# Assignment
While you copy the lines below, skip the pictures and keep the rest exact.

# Data provided
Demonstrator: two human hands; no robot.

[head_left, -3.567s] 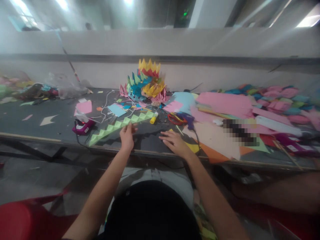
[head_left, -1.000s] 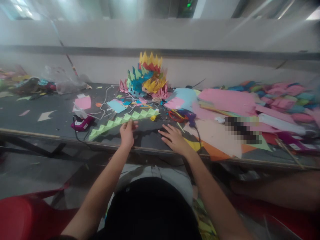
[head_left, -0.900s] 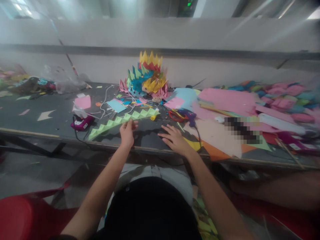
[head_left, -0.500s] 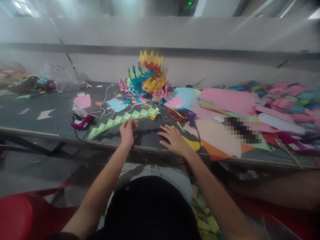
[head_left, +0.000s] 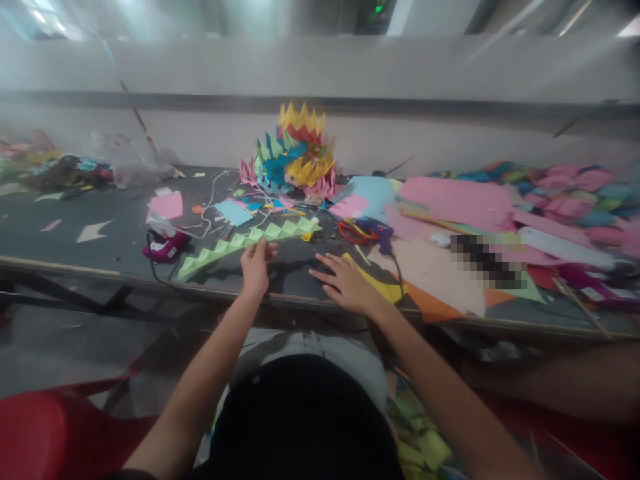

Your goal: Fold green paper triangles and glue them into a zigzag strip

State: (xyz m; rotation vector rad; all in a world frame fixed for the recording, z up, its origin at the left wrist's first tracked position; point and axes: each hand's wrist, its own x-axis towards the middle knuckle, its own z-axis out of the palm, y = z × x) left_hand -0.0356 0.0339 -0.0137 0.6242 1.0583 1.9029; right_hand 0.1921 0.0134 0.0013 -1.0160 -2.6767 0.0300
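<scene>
My left hand (head_left: 257,265) pinches the lower edge of a long light-green folded paper strip (head_left: 220,251), whose row of pointed peaks curves up to the right. Fingers spread, my right hand (head_left: 345,281) is at the dark table, to the right of the strip and apart from it. Beside it lies a yellow paper piece (head_left: 383,287). A small yellow object (head_left: 307,237) sits under the strip's right end. Just beyond my right hand are red-handled scissors (head_left: 356,233) and a purple glue gun (head_left: 381,233) with a dark cord.
A colourful folded-paper construction (head_left: 295,153) stands at the back against the wall. Pink paper sheets (head_left: 460,200) cover the right side, near a pile of folded pieces (head_left: 575,190). A magenta box (head_left: 164,248) is at left. A red stool (head_left: 45,433) stands below.
My right hand has shifted very slightly left, its fingers more spread. My left hand keeps its pinch on the green strip, which has barely moved.
</scene>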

# Answer area
Demonstrator: two human hands; no robot.

[head_left, -3.567s] 
[head_left, -1.000s] 
[head_left, -0.900s] 
[head_left, -0.500s] 
[head_left, +0.000s] 

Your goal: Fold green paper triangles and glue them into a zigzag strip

State: (xyz m; rotation vector rad; all in a world frame fixed for the recording, z up, its origin at the left wrist's first tracked position; point and axes: each hand's wrist, its own x-axis towards the middle knuckle, its own z-axis out of the palm, y = z × x) left_hand -0.0356 0.0339 -0.0137 0.6242 1.0583 1.9029; right_hand 0.1921 0.0134 0.0013 -1.0160 -2.6767 0.0300
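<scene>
My left hand (head_left: 257,265) pinches the lower edge of a long light-green folded paper strip (head_left: 220,251), whose row of pointed peaks curves up to the right. Fingers spread, my right hand (head_left: 345,281) is at the dark table, to the right of the strip and apart from it. Beside it lies a yellow paper piece (head_left: 383,287). A small yellow object (head_left: 307,237) sits under the strip's right end. Just beyond my right hand are red-handled scissors (head_left: 356,233) and a purple glue gun (head_left: 381,233) with a dark cord.
A colourful folded-paper construction (head_left: 295,153) stands at the back against the wall. Pink paper sheets (head_left: 460,200) cover the right side, near a pile of folded pieces (head_left: 575,190). A magenta box (head_left: 164,248) is at left. A red stool (head_left: 45,433) stands below.
My right hand has shifted very slightly left, its fingers more spread. My left hand keeps its pinch on the green strip, which has barely moved.
</scene>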

The exercise is complete.